Your poor cat, I'm sorry you and the kitty have to go through this. You are doing suvh a great thing giving up your money for her, many young people would never do such a thing, heck many adults wouldn't. I hope the vets can help heal her so that she is back to normal in no time, and comfotable in the mean time.


----------



## Heidi n Q (Nov 22, 2006)

_*closing eyes to send good thoughts and healing wishes for you and Ophelia*_

Don't be too cross with your parents. As parents, their main concerns are the household and family. atback 
Unfortunately, pets tend to fall last on the list of financial priorities unless the family is *very* pet-oriented. Even I have to make some hard decision when it comes to large amounts of money and no guarantee or little chance of close-to-full recovery. I've spent $1500 on a cat who could not be saved and I've spent $2000 trying to save a horse who couldn't be saved. Those experiences taught me that I *cannot* over extend myself financially on something that would be a "bad risk" (_little/no chance of recovery_) and make The Hard Decision. If I spend that large amount of money on a lost cause then it removes that financial ability to care for the people and pets remaining behind after the injured or ill pet has inevitably passed on.


----------



## Jeanie (Jun 18, 2003)

I'm so very sorry your cat has this problem. I believe, as you do, that if our pets can have a good life after treatment, it's our responsibility to pay for it. I depend on the vet's analysis, and so far, have not been steered wrong. I had four children when I went to college, and no money to spare, but I had good credit, and I did everything possible for my pets. I've never been sorry. God bless you; you have a good heart.

However, when the case was hopeless, I would listen to the vet and with a broken heart, tell him/her to do what was best. I couldn't say the words, though. It's one of the most difficult things an animal lover can do.


----------



## OctoberinMaine (Sep 12, 2006)

I'm so sorry you're going through this with Ophelia. Do you know how she got the crushed pelvis? I'm sure it's very hard to think of her being in pain, but hopefully the vet is giving her something to alleviate the pain now. Is there an update?


----------



## 0PH3L14 (Aug 24, 2010)

Thanks a lot for the supportive comments, each and every one of you all. 

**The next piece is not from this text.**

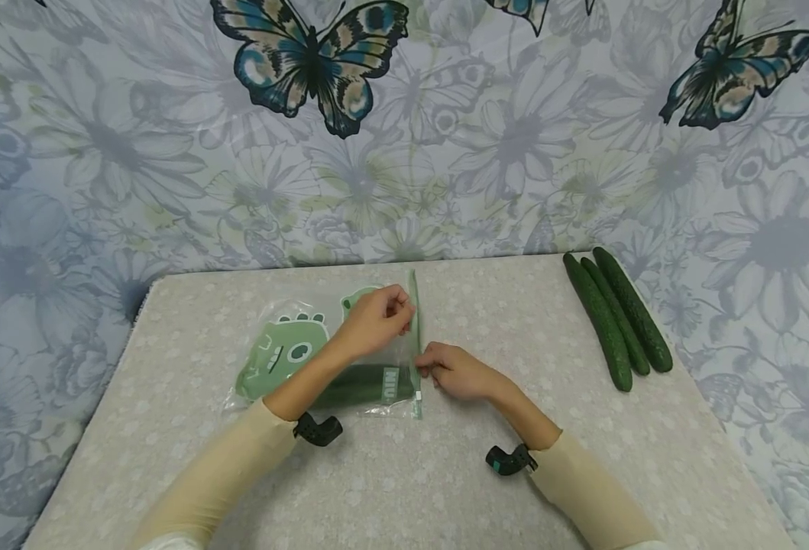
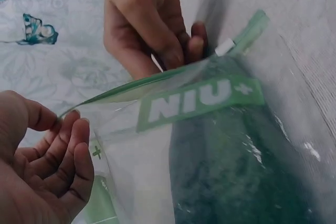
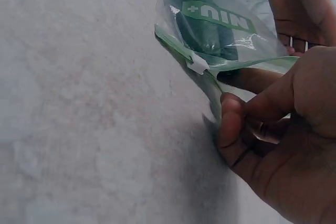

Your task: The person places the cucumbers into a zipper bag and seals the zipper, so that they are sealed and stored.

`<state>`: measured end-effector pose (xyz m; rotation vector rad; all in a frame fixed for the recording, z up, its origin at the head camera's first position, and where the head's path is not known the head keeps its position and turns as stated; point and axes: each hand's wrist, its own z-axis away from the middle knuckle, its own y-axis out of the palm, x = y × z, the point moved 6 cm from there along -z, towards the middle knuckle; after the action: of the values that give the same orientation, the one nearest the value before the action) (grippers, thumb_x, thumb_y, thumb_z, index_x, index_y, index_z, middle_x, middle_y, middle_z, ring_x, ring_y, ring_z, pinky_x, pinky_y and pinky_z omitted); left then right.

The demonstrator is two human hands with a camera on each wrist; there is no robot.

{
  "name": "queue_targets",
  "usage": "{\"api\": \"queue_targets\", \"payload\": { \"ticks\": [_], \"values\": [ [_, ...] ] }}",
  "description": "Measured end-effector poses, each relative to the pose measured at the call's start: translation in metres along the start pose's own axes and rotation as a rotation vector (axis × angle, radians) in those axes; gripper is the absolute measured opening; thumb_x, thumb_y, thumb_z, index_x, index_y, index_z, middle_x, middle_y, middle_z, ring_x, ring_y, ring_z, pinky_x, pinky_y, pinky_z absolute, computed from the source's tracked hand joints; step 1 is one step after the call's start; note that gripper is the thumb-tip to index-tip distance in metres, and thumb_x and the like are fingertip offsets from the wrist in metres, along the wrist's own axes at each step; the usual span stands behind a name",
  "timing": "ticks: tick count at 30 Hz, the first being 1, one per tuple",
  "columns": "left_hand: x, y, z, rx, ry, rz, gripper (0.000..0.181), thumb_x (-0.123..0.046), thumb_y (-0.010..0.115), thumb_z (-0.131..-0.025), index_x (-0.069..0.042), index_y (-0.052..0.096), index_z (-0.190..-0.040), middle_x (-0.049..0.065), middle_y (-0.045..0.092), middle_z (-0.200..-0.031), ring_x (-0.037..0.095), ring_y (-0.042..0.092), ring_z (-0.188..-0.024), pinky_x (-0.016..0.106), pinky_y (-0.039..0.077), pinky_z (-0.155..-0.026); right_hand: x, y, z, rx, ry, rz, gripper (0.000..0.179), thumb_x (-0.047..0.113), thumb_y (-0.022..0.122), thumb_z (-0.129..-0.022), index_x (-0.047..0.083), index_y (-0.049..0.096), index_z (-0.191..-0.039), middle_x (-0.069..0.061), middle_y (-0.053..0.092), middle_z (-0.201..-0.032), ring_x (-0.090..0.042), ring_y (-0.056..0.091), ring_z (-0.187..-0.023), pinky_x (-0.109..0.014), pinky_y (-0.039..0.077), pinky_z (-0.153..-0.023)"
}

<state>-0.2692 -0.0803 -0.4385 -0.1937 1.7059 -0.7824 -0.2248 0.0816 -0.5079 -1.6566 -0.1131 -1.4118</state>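
A clear zip bag with a green cartoon print lies flat on the table, its zip edge facing right. Inside it, along the near side, a cucumber shows through the plastic. My left hand reaches over the bag and pinches the zip edge between thumb and fingertip. Closer to the white slider, my right hand pinches one lip of the opening, with a finger inside the mouth. In the left wrist view the bag's mouth looks parted between the hands.
Several cucumbers lie side by side at the table's right edge. A patterned cloth covers the table. Behind it hangs a butterfly-print backdrop. Each wrist wears a black camera mount.
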Motion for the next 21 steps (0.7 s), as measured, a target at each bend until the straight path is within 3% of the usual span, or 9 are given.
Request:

Yes, the update is that they kept her in last night and she was scheduled to have X-rays and an anesthesia treatment today. The vet seems to feel she got run over yesterday, which was the cause of this. The fortunate signs are is that she had a very comfortable sleep last night, and today she finally ate a little bit. However today they couldn't treat her as for some reason they want to see if she can go and waste properly in her condition. I've been ringing the vet every other hour and I'm being optimistic.

My mother finally apologised to me today about the situation and told me that I was 100% correct in my actions and standing up for my thoughts last night. It's not something I usually do but I knew what I was talking about yesterday. 

I just can't wait for her to finally come back home after her treatment so she gets all the attention and care she deserves, with me spoiling her rotten for a good few days with her favourite treats! 

Here are couple pics of her:



Uploaded with ImageShack.us



Uploaded with ImageShack.us

Again, I'd really like to thank you all again, each and every one of your posts. It's so encouraging and heart warming to read this, I promise to return some sort of service to this community in one way or another.  I'll keep you all updated, and shall take some pics of her once she's back where she belongs; home! 

Gav


----------



## faithless (Dec 4, 2009)

it took me about 5 minutes to DL that huge pic lol, but shes beautiful, of course you had to save her! Your mum sounds great too


----------



## Dave_ph (Jul 7, 2009)

I hope I never face that decision. It would be hard enought to say yes to PTS if a cat were in pain and had no hope. Doing it partly for financial reasons would about kill me.


----------



## KKdaniels (Aug 23, 2010)

Gav, so good to know that she's in good hands, both the vet and your hands! They can really take hold of our heart strings, can't they! Hopefully she'll be home soon. 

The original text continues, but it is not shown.